Output the entries exactly. Start at the first line, finish with the line containing "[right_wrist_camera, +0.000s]", and omit the pictures.

Collected data entries:

* * * * * * * * *

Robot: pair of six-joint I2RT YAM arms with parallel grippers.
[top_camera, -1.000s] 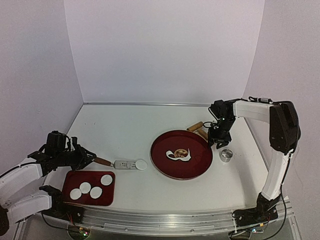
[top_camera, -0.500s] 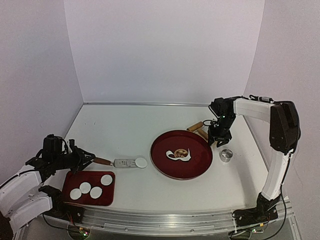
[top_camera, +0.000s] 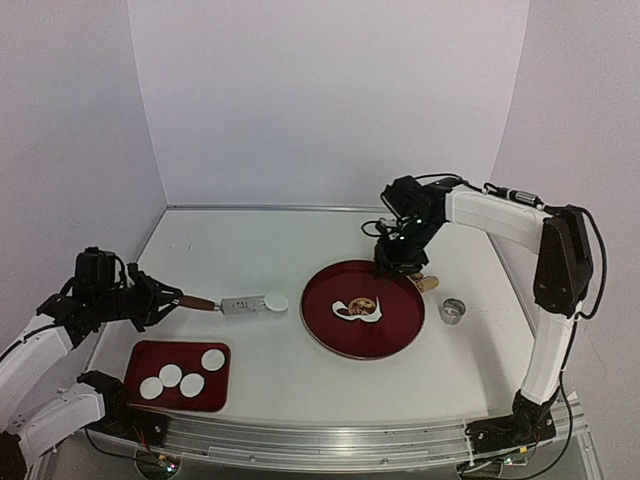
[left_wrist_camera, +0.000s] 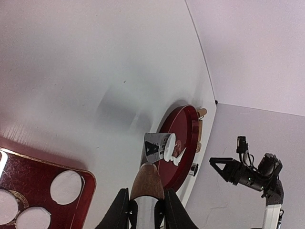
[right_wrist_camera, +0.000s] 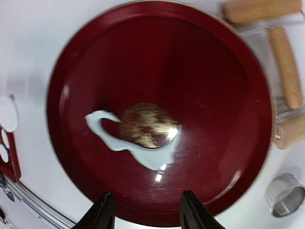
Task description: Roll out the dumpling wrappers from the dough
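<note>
Jaws: your left jaws are clamped on the brown handle of the spatula; your right jaws stand partly open with nothing between the fingers, hovering over the round plate.
Near tray: four wrappers lie flat in the red tray at your left front, apart from one another.
Spatula: held out over the worktop, its blade carries one more wrapper at the tip, between tray and plate.
Plate: only a ragged dough scrap is left on it, curled round the gold centre mark.
Beyond the plate: the cutter ring stands on the worktop to the right; the rolling pin lies just past the plate's far rim.
Step, as I judge it: you are ferrying a cut wrapper toward the tray.
Next move: bring the blade level over a bare part of the tray and slide the wrapper off without folding it.
Hard to see: whether the blade touches the worktop; the pin is cut off in the right wrist view.
</note>
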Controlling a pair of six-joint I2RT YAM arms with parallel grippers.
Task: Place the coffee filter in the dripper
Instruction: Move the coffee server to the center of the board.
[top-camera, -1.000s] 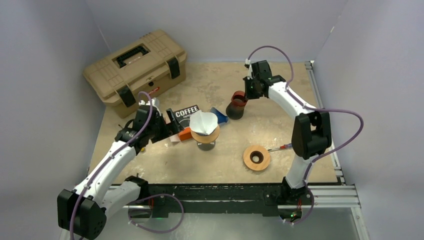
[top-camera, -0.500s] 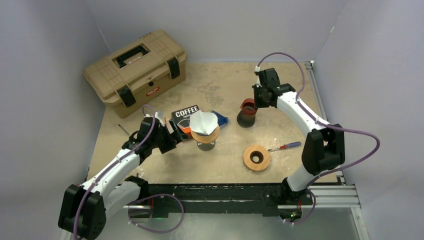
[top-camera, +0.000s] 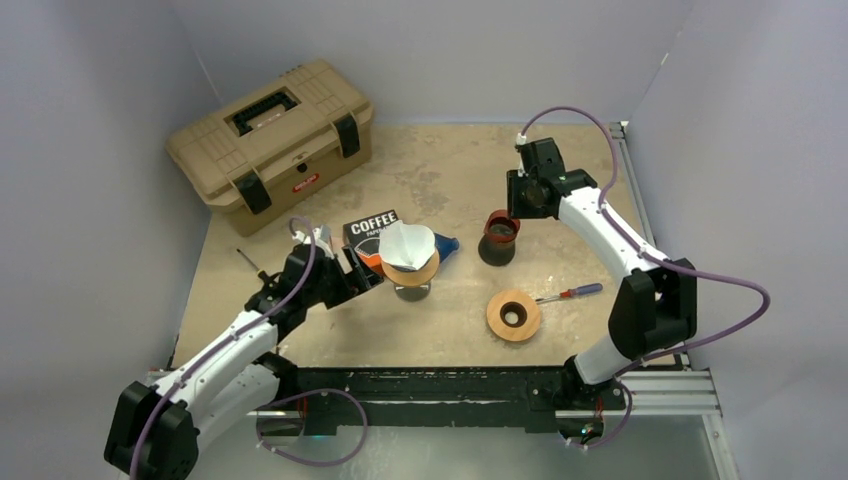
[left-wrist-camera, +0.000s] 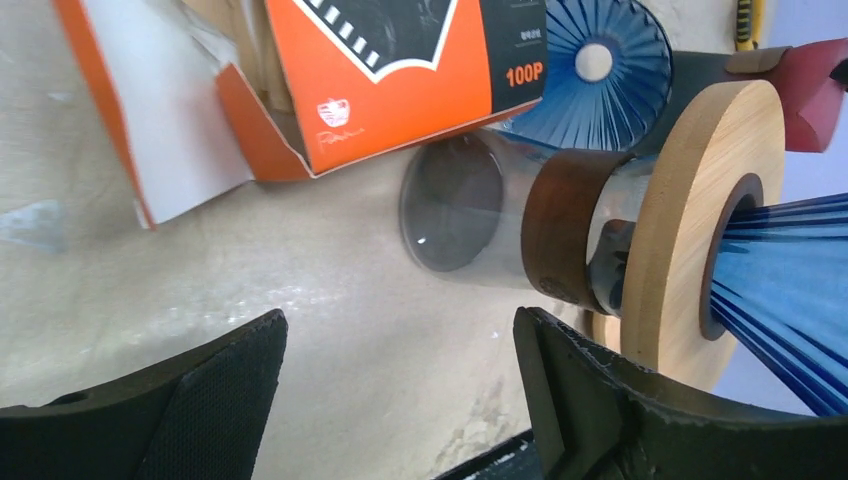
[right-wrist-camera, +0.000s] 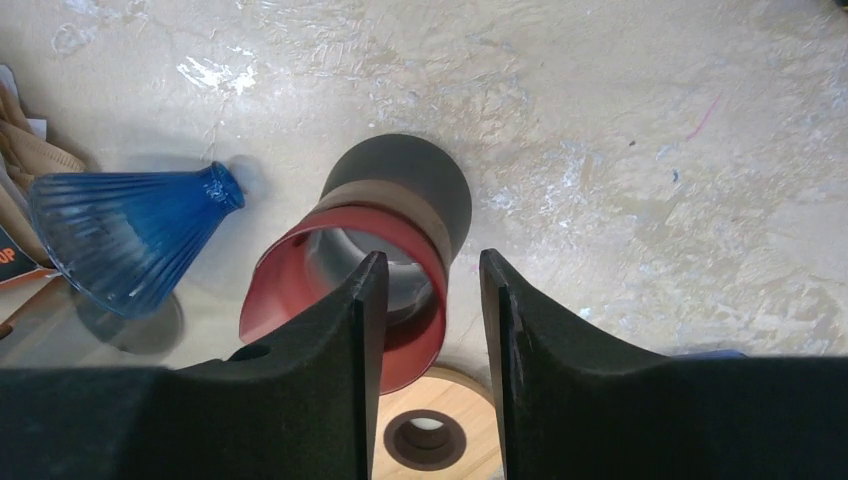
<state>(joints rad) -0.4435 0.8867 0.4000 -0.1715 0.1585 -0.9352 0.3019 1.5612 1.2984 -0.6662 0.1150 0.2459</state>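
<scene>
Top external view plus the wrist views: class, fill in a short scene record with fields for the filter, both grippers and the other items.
Coffee filter: white, sitting in the wooden-collared dripper
Left gripper: open, empty, beside the dripper
Right gripper: open, jaws astride the rim of the red-rimmed carafe
Other items: toolbox, filter box, spare blue cone lying on its side, wooden ring, screwdriver
Task status: filter looks placed

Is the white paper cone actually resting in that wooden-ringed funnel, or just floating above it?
Touching. The top view shows the paper filter seated inside the dripper, its lower part sunk below the dripper's rim.
</scene>
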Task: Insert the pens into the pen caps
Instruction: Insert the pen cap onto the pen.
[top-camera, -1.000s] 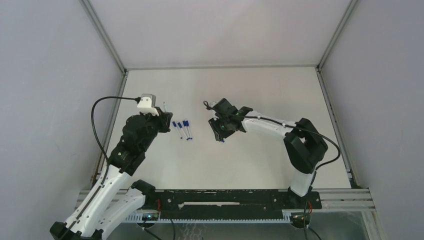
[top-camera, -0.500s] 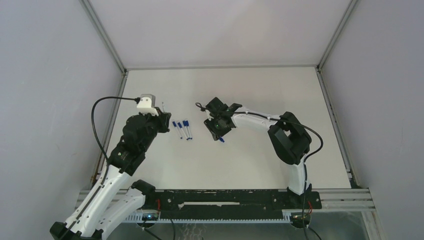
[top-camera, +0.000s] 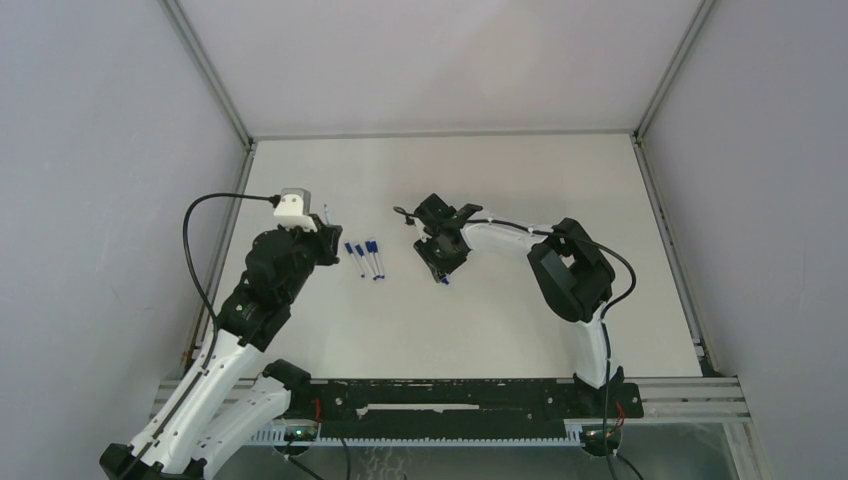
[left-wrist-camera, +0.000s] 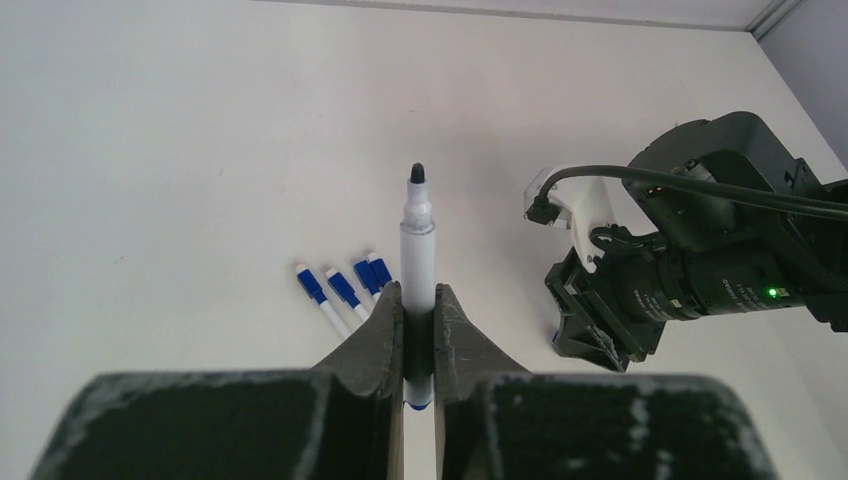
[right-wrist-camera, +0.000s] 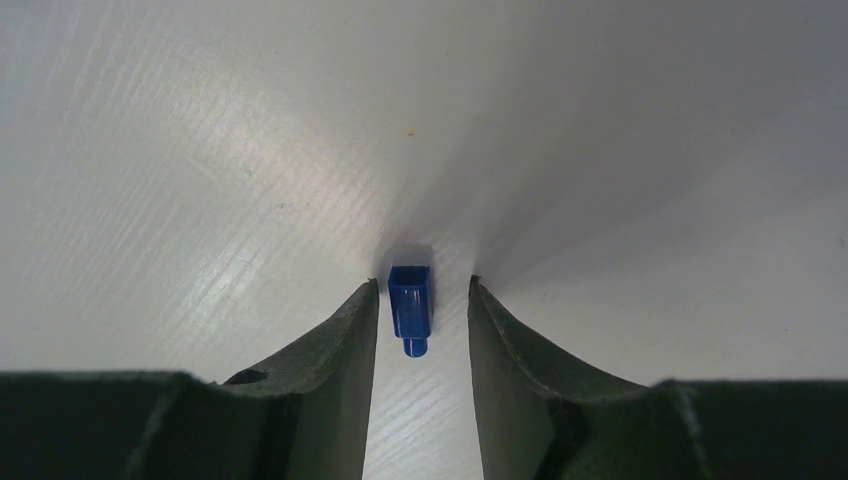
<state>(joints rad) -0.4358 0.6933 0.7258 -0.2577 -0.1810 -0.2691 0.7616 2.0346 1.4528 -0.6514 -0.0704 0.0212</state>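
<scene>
White tabletop (top-camera: 520, 190) between grey walls (top-camera: 90, 150) carries very little. Over its left side the left gripper (left-wrist-camera: 417, 292) is clamped tight on a pen (left-wrist-camera: 417, 240). It holds the pen low on the barrel, so the dark tip and most of the white shaft stick out ahead, bare and free for something to slide onto. That looks like a presenting hold, with the pen raised off the surface and waiting. Three capped pens (left-wrist-camera: 342, 290) lie side by side on the table between the two arms, seemingly finished and parked where neither arm needs to work. The right gripper (right-wrist-camera: 421, 285) is down at the surface with its fingers apart, straddling the one loose cap (right-wrist-camera: 409, 298). The cap lies flat between the pads, closer to the one on the left of the wrist view, with a clear gap on the other side. Nothing pinches it yet, and I cannot tell whether the nearer pad touches it. It lies lengthwise along the fingers, so closing would probably catch its flat sides and leave an end free. The step in hand looks like picking up this last cap to meet the held pen.
</scene>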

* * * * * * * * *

◆ SOLUTION
Robot: pair of six-joint I2RT YAM arms with parallel grippers.
[top_camera, -1.000s] 
[top_camera, -0.500s] 
[top_camera, +0.000s] 
[left_wrist_camera, +0.000s] 
[right_wrist_camera, +0.000s] 

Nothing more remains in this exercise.